Task requirements. Write down each of the records again, exactly and in full.

Extracted records.

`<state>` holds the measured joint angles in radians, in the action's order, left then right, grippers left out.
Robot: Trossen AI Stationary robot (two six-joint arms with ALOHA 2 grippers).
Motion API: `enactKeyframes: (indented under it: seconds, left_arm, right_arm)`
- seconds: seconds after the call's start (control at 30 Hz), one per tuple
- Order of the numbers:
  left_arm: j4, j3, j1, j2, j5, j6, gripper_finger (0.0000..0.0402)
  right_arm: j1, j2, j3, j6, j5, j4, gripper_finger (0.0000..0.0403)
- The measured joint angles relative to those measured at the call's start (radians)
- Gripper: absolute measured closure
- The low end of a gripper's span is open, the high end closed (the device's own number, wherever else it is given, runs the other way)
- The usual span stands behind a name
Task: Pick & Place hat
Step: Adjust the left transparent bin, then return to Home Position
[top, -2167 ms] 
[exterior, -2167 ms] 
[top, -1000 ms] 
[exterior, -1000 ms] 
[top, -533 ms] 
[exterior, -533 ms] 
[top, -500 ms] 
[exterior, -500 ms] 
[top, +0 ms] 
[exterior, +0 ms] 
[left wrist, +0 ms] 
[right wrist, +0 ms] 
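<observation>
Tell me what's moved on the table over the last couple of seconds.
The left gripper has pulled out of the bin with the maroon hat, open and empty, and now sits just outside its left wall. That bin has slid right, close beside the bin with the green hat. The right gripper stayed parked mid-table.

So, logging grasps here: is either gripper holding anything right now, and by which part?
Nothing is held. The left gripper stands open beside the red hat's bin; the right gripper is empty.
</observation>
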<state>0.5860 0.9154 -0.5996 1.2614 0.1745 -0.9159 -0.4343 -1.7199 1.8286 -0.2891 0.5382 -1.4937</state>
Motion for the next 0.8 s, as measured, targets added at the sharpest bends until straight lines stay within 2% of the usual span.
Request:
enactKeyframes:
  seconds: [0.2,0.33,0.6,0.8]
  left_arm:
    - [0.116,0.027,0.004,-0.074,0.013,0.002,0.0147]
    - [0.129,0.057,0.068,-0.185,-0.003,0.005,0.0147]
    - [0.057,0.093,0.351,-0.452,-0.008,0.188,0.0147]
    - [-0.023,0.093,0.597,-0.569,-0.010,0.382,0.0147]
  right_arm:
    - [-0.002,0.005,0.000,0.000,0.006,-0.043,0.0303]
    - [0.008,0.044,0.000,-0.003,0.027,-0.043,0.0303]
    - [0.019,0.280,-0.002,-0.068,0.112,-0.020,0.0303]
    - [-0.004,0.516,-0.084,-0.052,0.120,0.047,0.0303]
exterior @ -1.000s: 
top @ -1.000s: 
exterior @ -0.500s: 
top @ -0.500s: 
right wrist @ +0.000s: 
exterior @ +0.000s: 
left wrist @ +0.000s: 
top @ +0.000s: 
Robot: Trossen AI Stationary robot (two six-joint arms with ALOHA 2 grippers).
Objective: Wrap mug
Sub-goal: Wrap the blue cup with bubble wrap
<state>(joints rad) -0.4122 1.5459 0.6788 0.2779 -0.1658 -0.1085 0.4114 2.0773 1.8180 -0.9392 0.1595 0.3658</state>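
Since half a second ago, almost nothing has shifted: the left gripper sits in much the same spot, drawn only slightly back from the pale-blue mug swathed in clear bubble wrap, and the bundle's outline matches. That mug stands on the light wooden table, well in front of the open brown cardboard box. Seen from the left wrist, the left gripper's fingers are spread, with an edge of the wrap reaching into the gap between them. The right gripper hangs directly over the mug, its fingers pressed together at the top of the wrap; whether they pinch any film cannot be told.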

Worked solution.
`<state>` holds the measured joint angles in radians, in the action's order, left then right, grippers left out.
Robot: Trossen AI Stationary robot (two six-joint arms with ALOHA 2 grippers).
Motion API: `enactKeyframes: (indented under it: seconds, left_arm, right_arm)`
- seconds: seconds after the call's start (control at 30 Hz), one per tuple
- Order of the numbers:
  left_arm: j4, j3, j1, j2, j5, j6, gripper_finger (0.0000..0.0402)
  right_arm: j1, j2, j3, j6, j5, j4, gripper_finger (0.0000..0.0403)
- The measured joint angles relative to those measured at the call's start (radians)
- Gripper: absolute measured closure
- The low end of a gripper's span is open, the high end closed (the device's own number, wherever else it is given, runs the other way)
- The usual span stands behind a name
Task: Pick & Place hat
Step: Adjust the left transparent bin, then return to Home Position
[top, -2167 ms] 
[exterior, -2167 ms] 
[top, -1000 ms] 
[exterior, -1000 ms] 
[top, -533 ms] 
[exterior, -533 ms] 
[top, -500 ms] 
[exterior, -500 ms] 
[top, +0 ms] 
[exterior, +0 ms] 
[left wrist, +0 ms] 
[right wrist, +0 ms] 
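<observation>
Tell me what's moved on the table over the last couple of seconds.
The left gripper has pulled out of the bin with the maroon hat, open and empty, and now sits just outside its left wall. That bin has slid right, close beside the bin with the green hat. The right gripper stayed parked mid-table.

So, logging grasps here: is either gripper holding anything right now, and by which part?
Nothing is held. The left gripper stands open beside the red hat's bin; the right gripper is empty.
</observation>
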<state>0.5860 0.9154 -0.5996 1.2614 0.1745 -0.9159 -0.4343 -1.7199 1.8286 -0.2891 0.5382 -1.4937</state>
Motion for the next 0.8 s, as measured, targets added at the sharpest bends until straight lines stay within 2% of the usual span.
Request:
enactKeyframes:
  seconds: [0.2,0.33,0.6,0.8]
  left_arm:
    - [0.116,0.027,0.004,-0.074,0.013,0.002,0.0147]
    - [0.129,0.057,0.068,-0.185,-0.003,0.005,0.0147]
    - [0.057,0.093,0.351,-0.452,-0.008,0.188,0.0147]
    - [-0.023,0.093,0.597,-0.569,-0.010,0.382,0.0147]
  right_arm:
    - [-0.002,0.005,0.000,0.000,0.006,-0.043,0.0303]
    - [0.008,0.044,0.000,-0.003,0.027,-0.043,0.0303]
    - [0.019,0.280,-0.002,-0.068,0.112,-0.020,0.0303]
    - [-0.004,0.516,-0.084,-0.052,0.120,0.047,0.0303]
exterior @ -1.000s: 
top @ -1.000s: 
exterior @ -0.500s: 
top @ -0.500s: 
right wrist @ +0.000s: 
exterior @ +0.000s: 
left wrist @ +0.000s: 
top @ +0.000s: 
Robot: Trossen AI Stationary robot (two six-joint arms with ALOHA 2 grippers).
Objective: Wrap mug
Sub-goal: Wrap the blue cup with bubble wrap
<state>(joints rad) -0.4122 1.5459 0.6788 0.2779 -0.1658 -0.1085 0.4114 2.0773 1.8180 -0.9392 0.1595 0.3658</state>
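Since half a second ago, almost nothing has shifted: the left gripper sits in much the same spot, drawn only slightly back from the pale-blue mug swathed in clear bubble wrap, and the bundle's outline matches. That mug stands on the light wooden table, well in front of the open brown cardboard box. Seen from the left wrist, the left gripper's fingers are spread, with an edge of the wrap reaching into the gap between them. The right gripper hangs directly over the mug, its fingers pressed together at the top of the wrap; whether they pinch any film cannot be told.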

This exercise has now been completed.